* [ACTIVITY]:
Among the lines below, keep only those from the one containing "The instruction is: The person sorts" through the one containing "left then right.", and reproduce them exactly.
⟨
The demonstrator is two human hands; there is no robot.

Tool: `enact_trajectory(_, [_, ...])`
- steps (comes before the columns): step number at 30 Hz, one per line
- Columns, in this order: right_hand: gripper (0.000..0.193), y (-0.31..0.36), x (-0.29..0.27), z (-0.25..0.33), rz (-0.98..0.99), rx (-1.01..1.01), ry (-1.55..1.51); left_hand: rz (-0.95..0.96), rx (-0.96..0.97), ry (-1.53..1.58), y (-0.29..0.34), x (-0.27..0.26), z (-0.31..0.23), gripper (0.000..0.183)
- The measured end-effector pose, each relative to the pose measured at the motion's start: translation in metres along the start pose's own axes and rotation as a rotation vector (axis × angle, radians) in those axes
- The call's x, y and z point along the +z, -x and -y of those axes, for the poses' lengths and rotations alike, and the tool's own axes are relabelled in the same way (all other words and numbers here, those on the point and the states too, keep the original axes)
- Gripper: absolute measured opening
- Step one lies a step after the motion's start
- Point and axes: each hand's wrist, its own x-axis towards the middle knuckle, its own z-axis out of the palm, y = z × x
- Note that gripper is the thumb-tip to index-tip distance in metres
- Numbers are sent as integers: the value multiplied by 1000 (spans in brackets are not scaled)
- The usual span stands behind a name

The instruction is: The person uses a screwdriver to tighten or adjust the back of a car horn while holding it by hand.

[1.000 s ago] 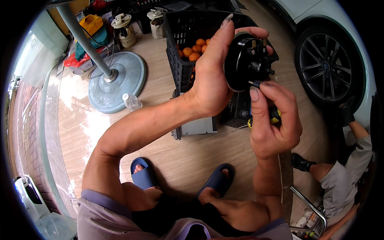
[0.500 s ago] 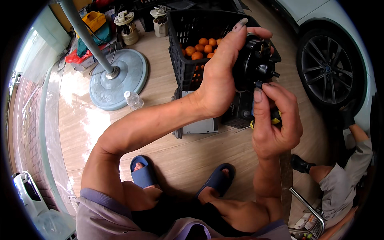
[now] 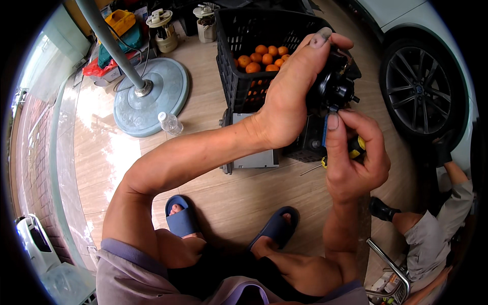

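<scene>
My left hand [image 3: 287,99] is wrapped round a black, rounded mechanical part [image 3: 330,89], thumb along its upper left side. A short stub sticks out of the part's right side. Just below it, my right hand [image 3: 356,157] pinches a small dark piece [image 3: 333,109] between thumb and forefinger, up against the part's lower edge. The fingertips hide most of that piece, and I cannot tell whether it is attached. Behind my right hand shows a yellow-and-black screwdriver [image 3: 359,146], its thin shaft pointing left.
Beyond my hands stands a black plastic crate [image 3: 239,91] holding several oranges [image 3: 267,59]. A grey metal box [image 3: 254,161] and a black battery-like box [image 3: 301,150] sit nearer. Left are a round pole base [image 3: 165,91] and clear bottle [image 3: 170,123]. Right, a person [image 3: 432,239] crouches by a car wheel [image 3: 419,86].
Both hands and the black part have shifted slightly right. My right fingertips are now closer against the part's underside, and the small piece shows less.
</scene>
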Motion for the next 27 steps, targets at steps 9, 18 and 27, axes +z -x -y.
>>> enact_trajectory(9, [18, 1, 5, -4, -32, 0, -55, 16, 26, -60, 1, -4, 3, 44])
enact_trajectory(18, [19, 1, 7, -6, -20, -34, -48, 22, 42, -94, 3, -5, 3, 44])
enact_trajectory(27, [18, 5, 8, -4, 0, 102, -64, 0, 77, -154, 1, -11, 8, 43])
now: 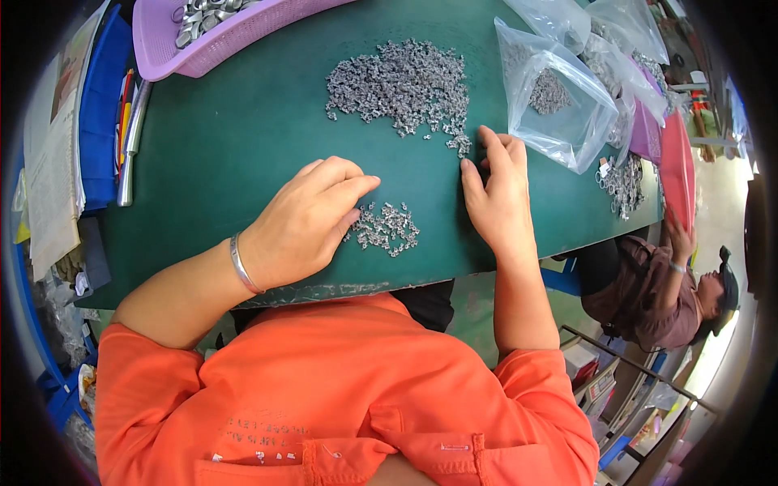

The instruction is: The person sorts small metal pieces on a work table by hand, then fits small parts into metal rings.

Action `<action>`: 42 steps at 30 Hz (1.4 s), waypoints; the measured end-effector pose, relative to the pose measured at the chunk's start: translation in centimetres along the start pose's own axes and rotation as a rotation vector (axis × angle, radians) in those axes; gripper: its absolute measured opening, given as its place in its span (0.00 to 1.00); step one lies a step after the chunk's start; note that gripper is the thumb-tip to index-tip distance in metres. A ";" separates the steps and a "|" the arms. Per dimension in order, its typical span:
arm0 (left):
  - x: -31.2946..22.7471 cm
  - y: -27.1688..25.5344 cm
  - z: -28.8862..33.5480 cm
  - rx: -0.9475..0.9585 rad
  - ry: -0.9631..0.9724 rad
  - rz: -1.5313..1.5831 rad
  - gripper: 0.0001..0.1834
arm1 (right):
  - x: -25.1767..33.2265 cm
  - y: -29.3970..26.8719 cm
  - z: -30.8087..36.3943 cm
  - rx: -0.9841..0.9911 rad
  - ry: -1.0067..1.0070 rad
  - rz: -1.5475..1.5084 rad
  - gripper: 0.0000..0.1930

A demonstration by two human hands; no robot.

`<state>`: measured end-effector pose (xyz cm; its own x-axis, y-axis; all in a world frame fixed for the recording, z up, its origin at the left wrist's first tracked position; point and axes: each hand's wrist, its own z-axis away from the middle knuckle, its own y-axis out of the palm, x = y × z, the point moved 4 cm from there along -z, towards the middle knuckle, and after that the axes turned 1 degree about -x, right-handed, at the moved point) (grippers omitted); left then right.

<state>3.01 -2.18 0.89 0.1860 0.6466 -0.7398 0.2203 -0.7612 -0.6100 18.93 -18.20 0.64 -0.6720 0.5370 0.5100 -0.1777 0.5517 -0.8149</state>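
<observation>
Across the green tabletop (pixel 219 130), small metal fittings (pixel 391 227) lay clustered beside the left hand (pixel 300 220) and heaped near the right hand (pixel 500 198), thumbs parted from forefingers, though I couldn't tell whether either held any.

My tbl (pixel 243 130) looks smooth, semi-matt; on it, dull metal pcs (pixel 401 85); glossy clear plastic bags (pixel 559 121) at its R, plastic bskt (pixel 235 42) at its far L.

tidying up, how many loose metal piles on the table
3: large pile ahead, small pile by left hand, another pile at right edge; bags may hide more
</observation>
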 end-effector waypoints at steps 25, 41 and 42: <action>-0.2 0.4 0.4 -0.007 0.077 -0.031 0.14 | 4.2 2.0 -1.9 0.134 -0.534 -0.270 0.17; 0.2 0.1 0.0 0.029 0.026 0.014 0.14 | 3.0 1.1 1.0 0.140 -0.585 -0.101 0.15; 0.2 0.1 0.0 0.029 0.024 0.013 0.14 | 2.9 0.9 0.9 0.101 -0.554 -0.118 0.14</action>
<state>3.07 -2.14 0.62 0.2120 0.6378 -0.7405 0.1904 -0.7701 -0.6088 16.15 -16.67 1.12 -0.9150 0.0457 0.4009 -0.3238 0.5097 -0.7971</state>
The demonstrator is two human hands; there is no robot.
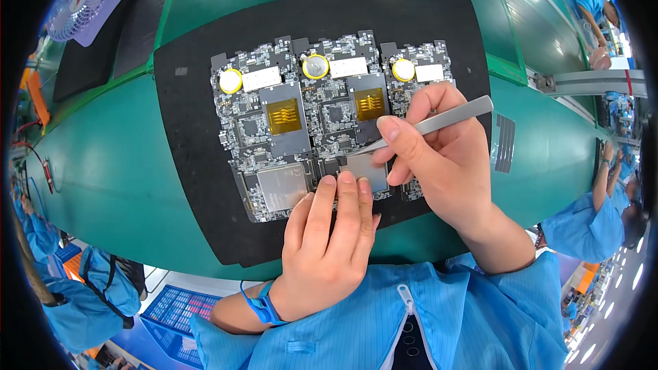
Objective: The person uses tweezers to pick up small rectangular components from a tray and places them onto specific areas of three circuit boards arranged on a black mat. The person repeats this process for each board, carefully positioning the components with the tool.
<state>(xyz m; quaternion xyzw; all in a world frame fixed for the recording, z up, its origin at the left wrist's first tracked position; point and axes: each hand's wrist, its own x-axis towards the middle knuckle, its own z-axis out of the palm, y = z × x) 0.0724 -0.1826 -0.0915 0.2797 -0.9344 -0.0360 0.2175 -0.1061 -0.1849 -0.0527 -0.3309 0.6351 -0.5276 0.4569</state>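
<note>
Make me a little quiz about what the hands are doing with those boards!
1. True or false: the right hand holds tweezers.
2. How many boards lie side by side on the black mat? A) two B) three C) five
3. Fill in: the left hand wears a blue ____ at the wrist.

Key: 1 true. 2 B; each board has a round yellow battery. 3 strap.
</note>
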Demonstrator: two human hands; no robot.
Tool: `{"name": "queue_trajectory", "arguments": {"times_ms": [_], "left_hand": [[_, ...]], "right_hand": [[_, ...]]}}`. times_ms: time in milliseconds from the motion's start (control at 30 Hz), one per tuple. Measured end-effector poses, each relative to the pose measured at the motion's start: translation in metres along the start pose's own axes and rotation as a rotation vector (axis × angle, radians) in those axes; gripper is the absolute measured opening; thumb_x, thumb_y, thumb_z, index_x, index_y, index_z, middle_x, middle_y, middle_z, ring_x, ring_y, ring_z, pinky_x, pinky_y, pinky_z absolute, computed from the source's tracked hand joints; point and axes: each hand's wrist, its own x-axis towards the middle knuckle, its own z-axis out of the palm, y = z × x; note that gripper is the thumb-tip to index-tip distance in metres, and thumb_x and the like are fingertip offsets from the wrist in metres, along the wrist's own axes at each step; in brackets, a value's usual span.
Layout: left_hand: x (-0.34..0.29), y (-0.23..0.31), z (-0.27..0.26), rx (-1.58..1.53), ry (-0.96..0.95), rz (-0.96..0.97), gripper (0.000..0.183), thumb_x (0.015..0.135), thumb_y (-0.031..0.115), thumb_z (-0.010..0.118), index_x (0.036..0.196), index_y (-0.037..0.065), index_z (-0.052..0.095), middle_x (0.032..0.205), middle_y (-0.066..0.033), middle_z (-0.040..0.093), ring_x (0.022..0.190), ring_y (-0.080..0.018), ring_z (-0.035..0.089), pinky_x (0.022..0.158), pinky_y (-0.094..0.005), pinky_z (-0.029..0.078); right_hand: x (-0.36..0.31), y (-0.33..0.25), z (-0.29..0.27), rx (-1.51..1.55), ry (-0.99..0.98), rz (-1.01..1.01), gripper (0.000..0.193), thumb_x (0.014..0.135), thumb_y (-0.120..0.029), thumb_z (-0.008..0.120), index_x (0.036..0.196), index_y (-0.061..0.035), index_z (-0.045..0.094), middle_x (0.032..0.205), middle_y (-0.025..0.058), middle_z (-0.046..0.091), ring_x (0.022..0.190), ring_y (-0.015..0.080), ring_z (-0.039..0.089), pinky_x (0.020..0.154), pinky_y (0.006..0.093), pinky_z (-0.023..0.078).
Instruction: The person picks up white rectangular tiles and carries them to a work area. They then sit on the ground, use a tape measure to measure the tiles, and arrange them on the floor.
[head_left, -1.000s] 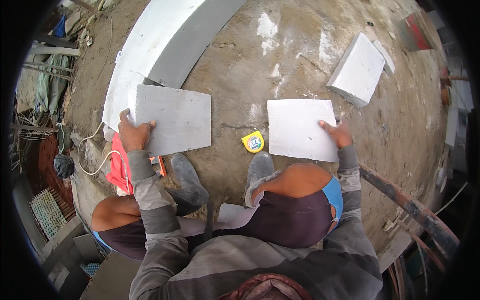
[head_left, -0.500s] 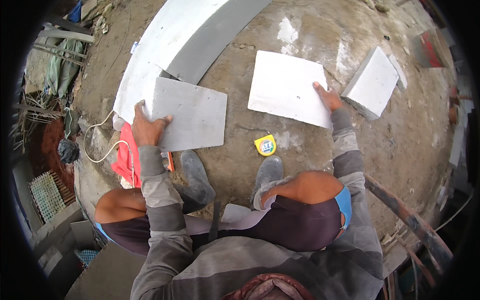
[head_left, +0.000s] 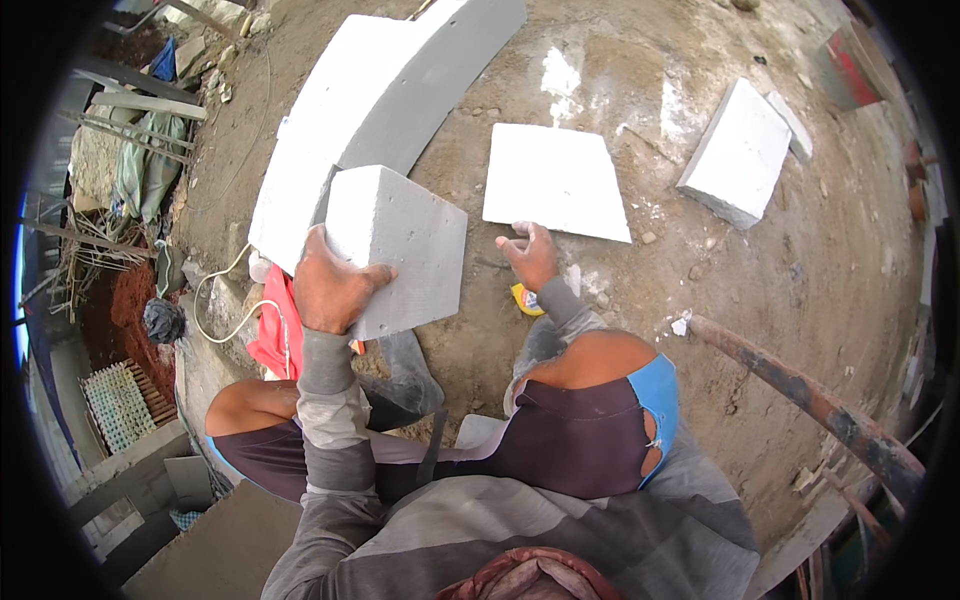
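My left hand (head_left: 338,285) is closed on the near side of a pale grey lightweight concrete block (head_left: 420,250), its thumb pressed on the grey face. The block is tilted, beside the near end of a long white block (head_left: 350,90). My right hand (head_left: 530,255) is empty, its fingers loosely bent and apart, just short of a flat white block piece (head_left: 555,185) on the ground. Under that hand is a yellow tape measure (head_left: 526,300), partly covered by my wrist and sleeve.
Another white block (head_left: 740,155) and a thin offcut (head_left: 792,125) lie at the right. A rusty metal pipe (head_left: 800,395) slants in at the lower right. Red cloth (head_left: 270,335) and a pale cable (head_left: 200,305) lie left of my feet. A red-marked bucket (head_left: 850,75) stands far right.
My right hand has let go of the flat white piece and moved left toward the middle. My left hand has tipped its block, so more of the white side shows.
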Motion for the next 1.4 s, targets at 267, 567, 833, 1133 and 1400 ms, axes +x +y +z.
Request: {"name": "queue_trajectory", "arguments": {"times_ms": [267, 567, 833, 1133, 1400], "left_hand": [[0.004, -0.010, -0.044, -1.067, -0.266, -0.039, 0.081, 0.058, 0.008, 0.079, 0.124, -0.013, 0.038, 0.101, -0.0256, 0.060, 0.087, -0.0311, 0.066, 0.076, -0.0381, 0.056], [0.099, -0.009, 0.133, -1.394, -0.615, -0.200, 0.066, 0.073, 0.010, 0.073, 0.124, -0.013, 0.040, 0.107, -0.0272, 0.058, 0.089, -0.0313, 0.066, 0.075, -0.0360, 0.057], [0.148, 0.038, 0.222, -1.232, -0.586, -0.218, 0.058, 0.071, 0.012, 0.076, 0.116, -0.015, 0.050, 0.094, -0.0254, 0.065, 0.074, -0.0280, 0.069, 0.067, -0.0342, 0.059], [0.152, 0.016, 0.222, -0.183, -0.243, 0.005, 0.067, 0.068, 0.042, 0.078, 0.117, 0.000, 0.061, 0.118, -0.0229, 0.060, 0.107, -0.0312, 0.060, 0.100, -0.0404, 0.042], [0.176, -0.131, 0.023, 0.244, -0.837, 0.348, 0.044, 0.079, 0.030, 0.071, 0.115, 0.006, 0.065, 0.113, -0.0174, 0.065, 0.109, -0.0287, 0.060, 0.097, -0.0384, 0.045]], "right_hand": [[-0.028, -0.035, -0.034, 1.147, -0.563, 0.308, 0.089, 0.087, -0.068, 0.043, 0.148, -0.0092, 0.017, 0.147, 0.0191, 0.029, 0.128, 0.0330, 0.042, 0.105, 0.0517, 0.034], [0.022, -0.049, -0.141, 0.821, -0.005, 0.265, 0.068, 0.091, -0.045, 0.056, 0.138, 0.0006, 0.037, 0.134, 0.0133, 0.049, 0.121, 0.0253, 0.049, 0.102, 0.0374, 0.040], [0.081, -0.006, -0.186, 0.529, 0.164, 0.337, 0.072, 0.088, -0.047, 0.060, 0.134, 0.0060, 0.042, 0.134, 0.0182, 0.049, 0.123, 0.0262, 0.048, 0.103, 0.0377, 0.038], [0.089, 0.024, -0.171, 0.524, 0.018, 0.294, 0.067, 0.099, -0.045, 0.038, 0.144, 0.0029, 0.025, 0.149, 0.0162, 0.031, 0.137, 0.0256, 0.031, 0.112, 0.0356, 0.023], [0.105, 0.053, -0.226, 0.366, 0.087, 0.279, 0.076, 0.096, -0.056, 0.036, 0.146, 0.0006, 0.024, 0.148, 0.0135, 0.033, 0.136, 0.0236, 0.032, 0.112, 0.0367, 0.024]]}}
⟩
* [TASK RESULT]:
The instruction is: The person sorts small metal pieces on a work table by hand, then fits small parts into metal rings.

Action `<action>`: 42 steps at 30 Hz (1.4 s), waypoints; the measured end-effector pose, relative to the pose measured at the chunk's start: translation in centimetres along the start pose's own axes and rotation as a rotation vector (axis × angle, radians) in those axes; gripper: its absolute measured opening, given as its place in its span (0.00 to 1.00); step one lies a step after the chunk's start; note that gripper is the thumb-tip to index-tip distance in metres. A ";" separates the steps and a "|" the arms. Per dimension in order, its typical span:
arm0 (left):
  - x: -31.2946..22.7471 cm
  - y: -27.1688..25.5344 cm
  - z: -28.8862..33.5480 cm
  - rx: -0.9475..0.9585 rad
  - ry: -0.9631..0.9724 rad
  - rz: -1.5313..1.5831 rad
  - gripper: 0.0001..0.1834
arm1 (right):
  - x: -25.1767..33.2265 cm
  - y: -29.3970..26.8719 cm
  - z: -30.8087..36.3943 cm
  - rx: -0.9841..0.9911 rad
  - ry: -1.0067..1.0070 rad
  - rz: -1.5475..1.5084 rad
  - gripper: 0.0000..0.1930

A demonstration by two human hands; no robot.

`<state>`: measured end-effector pose (xyz cm; its own x-axis, y-axis; all in a world frame fixed for the recording, z up, its origin at the left wrist's first tracked position; point and axes: each hand's wrist, its own z-axis away from the middle knuckle, its own y-axis out of the palm, x = y × z, the point moved 4 cm from there along -z, towards the middle knuckle, and after that the axes turned 1 degree about -x, right-handed, at the moved point) (grippers omitted); left then right.

This finishes the exercise.